Comme souvent dans de
telles expériences, le rapport ou l’antagonisme
entre le collectif et l’individuel demeure un nœud
difficilement délié. À cet
égard, l’apparition progressive de signatures
dans les publications de
Longo Maï et la rédaction même de ce livre à
une plume traduit une
plus large reconnaissance
du rôle de la personne.
Elle représente une maturité de vie d’action et de
réflexion qui, dès l’origine, entendait qu’on
« n’échange pas que
des marchandises mais
des hommes » (p. 26),
à l’image ignorée sans
doute d’un père de l’Europe, Jean Monnet qui
affirmait « Nous ne coalisons pas les États mais
les hommes ». Du micro
au macro, les deux expériences participent de la
construction progressive
d’une Europe de paix
et de démocratie.

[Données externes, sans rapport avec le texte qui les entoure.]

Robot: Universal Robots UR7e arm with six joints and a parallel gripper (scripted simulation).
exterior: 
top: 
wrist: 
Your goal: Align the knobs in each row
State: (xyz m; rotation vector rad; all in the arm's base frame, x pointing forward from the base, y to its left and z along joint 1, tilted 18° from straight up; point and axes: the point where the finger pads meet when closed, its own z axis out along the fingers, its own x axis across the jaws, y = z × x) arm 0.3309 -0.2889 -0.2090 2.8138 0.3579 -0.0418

Sans
doute, qu’une reconnaissance plus large du rôle
de ces microconstructions européennes serait
de nature à favoriser une
Europe plus solidaire.
JYC
Gilbert François Caty, Les héritiers contestés – Longo Maï et les médias d’Europe, Paris, Anthropos, 1983 ;
Luc Willette, Longo Maï, vingt ans d’utopie communautaire, Paris, Syros, 1995. Voir aussi dans La Revue
nouvelle, Joëlle Kwaschin, « Rémy Perrot. Un sacré emmerdeur », n° 9, 1993 et « Autogestion. Longo Maï, un
vieux rêve… qui dure », n° 3, 1990.
Denis de Rougemont, L’avenir est notre affaire, Paris, Stock, 1977.